## YOUR INSTRUCTIONS
Where does the string "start" appear in the records? Copy each line that holds it.

## DATA

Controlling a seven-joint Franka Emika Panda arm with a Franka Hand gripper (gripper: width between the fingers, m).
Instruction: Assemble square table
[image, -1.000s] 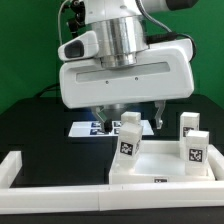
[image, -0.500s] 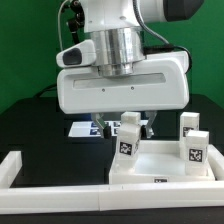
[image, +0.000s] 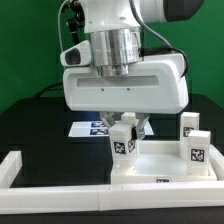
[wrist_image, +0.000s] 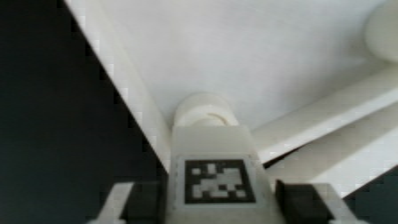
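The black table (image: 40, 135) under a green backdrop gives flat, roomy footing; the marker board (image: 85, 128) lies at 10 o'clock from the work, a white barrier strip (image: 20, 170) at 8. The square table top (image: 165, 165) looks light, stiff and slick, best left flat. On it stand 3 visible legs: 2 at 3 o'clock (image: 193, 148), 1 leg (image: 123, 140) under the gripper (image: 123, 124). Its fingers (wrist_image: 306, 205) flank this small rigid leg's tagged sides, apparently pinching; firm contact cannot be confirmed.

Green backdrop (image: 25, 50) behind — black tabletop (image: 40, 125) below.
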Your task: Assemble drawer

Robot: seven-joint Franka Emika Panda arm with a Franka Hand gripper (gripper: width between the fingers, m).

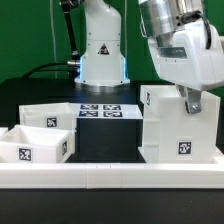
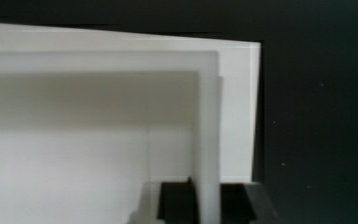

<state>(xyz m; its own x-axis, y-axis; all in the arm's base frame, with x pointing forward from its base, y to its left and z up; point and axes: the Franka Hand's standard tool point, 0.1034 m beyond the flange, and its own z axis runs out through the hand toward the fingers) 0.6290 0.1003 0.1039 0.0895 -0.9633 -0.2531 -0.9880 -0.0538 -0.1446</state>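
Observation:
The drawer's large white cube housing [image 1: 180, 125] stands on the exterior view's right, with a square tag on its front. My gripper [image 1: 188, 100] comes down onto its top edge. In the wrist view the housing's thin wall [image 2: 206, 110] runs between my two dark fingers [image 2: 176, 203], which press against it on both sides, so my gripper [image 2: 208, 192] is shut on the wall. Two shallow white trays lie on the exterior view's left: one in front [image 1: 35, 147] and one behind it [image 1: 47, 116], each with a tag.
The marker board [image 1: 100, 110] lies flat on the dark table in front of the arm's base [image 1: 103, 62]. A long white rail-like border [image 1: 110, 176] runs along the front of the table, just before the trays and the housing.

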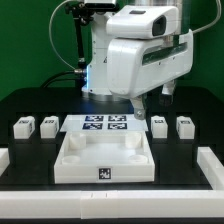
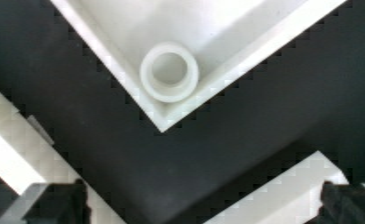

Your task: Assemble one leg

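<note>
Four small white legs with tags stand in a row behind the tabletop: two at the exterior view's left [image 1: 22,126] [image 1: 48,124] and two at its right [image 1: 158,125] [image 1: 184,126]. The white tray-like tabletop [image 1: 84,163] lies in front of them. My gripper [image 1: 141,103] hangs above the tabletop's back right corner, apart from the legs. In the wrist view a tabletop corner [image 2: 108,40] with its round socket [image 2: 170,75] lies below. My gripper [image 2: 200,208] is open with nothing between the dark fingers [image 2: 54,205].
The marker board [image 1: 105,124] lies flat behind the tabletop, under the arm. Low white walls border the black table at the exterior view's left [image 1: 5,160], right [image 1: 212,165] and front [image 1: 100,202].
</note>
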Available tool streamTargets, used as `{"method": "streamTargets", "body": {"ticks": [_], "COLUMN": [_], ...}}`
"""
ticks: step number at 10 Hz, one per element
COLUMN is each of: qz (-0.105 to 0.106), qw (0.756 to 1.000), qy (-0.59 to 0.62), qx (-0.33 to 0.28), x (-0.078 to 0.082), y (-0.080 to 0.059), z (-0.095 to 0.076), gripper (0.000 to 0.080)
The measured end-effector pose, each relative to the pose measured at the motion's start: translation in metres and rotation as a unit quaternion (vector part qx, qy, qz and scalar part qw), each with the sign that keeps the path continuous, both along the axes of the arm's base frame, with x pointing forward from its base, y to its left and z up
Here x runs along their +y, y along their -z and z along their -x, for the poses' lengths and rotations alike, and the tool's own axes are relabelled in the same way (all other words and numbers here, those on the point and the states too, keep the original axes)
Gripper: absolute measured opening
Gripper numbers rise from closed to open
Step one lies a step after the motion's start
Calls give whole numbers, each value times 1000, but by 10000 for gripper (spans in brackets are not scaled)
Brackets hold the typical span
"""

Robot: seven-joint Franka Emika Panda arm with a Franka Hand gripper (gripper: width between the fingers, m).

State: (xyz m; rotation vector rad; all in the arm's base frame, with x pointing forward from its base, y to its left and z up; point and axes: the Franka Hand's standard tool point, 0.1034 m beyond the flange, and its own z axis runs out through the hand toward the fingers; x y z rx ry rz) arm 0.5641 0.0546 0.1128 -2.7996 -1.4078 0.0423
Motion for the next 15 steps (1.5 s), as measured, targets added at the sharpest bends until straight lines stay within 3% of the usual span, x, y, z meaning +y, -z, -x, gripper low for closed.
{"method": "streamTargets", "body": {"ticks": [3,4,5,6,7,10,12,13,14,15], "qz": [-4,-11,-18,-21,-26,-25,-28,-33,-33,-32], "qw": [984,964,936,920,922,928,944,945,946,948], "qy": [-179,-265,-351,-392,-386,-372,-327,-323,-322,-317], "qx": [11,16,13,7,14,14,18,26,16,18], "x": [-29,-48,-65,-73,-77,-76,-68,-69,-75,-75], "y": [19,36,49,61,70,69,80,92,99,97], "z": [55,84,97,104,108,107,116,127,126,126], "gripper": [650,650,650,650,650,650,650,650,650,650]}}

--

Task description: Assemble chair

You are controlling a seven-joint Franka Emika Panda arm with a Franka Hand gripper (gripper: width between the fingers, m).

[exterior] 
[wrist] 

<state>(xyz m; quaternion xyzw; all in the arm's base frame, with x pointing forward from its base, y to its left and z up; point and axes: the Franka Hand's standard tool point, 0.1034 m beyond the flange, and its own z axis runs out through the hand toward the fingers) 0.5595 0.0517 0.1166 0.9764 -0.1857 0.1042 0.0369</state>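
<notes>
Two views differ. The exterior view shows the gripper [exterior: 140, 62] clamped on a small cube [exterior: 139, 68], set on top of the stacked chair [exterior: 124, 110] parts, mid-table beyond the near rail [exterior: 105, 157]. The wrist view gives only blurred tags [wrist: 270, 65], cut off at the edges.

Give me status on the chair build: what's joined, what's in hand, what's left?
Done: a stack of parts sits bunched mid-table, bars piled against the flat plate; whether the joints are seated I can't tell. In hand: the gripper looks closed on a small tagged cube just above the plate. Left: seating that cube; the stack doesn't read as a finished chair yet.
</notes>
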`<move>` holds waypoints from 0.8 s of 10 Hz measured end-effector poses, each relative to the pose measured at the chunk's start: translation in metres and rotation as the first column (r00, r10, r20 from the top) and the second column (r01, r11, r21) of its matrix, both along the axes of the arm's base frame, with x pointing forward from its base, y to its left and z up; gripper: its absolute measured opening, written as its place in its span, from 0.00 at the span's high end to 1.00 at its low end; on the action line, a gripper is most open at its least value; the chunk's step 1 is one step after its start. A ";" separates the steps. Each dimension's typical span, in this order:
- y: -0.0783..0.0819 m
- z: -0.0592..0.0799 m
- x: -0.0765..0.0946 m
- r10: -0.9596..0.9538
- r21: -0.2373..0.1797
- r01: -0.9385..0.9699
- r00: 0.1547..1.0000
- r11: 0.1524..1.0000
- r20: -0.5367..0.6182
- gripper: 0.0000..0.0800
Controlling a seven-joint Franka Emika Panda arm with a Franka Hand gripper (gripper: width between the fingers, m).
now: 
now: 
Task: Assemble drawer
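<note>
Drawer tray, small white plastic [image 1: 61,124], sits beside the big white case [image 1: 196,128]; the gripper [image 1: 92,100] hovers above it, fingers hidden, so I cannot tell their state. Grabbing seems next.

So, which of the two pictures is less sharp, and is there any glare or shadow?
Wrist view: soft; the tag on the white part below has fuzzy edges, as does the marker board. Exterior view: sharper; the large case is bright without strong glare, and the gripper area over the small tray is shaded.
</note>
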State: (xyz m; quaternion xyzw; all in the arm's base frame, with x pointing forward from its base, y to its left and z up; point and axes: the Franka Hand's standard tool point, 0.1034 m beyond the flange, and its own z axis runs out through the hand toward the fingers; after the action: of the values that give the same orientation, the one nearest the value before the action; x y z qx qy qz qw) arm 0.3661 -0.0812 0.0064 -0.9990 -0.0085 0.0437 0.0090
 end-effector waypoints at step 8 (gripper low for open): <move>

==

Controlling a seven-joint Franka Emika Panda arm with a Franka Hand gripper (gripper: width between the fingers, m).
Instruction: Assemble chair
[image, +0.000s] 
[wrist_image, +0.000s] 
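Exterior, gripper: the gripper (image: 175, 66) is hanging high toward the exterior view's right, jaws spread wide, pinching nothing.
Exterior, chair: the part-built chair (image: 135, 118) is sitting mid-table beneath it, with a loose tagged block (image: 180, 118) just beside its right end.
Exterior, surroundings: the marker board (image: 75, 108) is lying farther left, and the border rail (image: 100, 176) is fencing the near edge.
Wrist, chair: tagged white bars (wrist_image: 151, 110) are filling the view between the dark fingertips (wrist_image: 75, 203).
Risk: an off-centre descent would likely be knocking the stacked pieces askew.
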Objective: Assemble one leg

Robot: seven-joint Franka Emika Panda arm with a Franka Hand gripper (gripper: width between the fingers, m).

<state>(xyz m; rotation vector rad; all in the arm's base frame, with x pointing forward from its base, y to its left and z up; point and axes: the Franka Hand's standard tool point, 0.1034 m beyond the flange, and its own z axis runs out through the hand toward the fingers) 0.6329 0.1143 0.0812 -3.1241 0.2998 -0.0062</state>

## EXERCISE OUTPUT
The measured end-effector pose, each relative to the pose measured at the motion's start: translation in metres and rotation as a unit quaternion (vector part qx, qy, qz and scalar part qw), each with the sign that keeps the path continuous, both along the axes of the arm's base frame, with x pointing forward from its base, y to its left and z up
Step one lies a step after the motion's start
`<move>` holds waypoints from 0.8 s of 10 Hz measured end-effector poses, each relative to the pose measured at the chunk's start: translation in metres and rotation as the first column (r00, r10, r20 from the top) and the second column (r01, r11, r21) of its matrix, both along the axes of the arm's base frame, with x pointing forward from its base, y to its left and z up; gripper: its absolute measured opening, written as its place in its span, from 0.00 at the span's high end to 1.00 at its low end; on the action line, a gripper is most open at its least value; the chunk's step 1 is one step after its start. A ";" separates the steps. Each dimension's typical span, in this order:

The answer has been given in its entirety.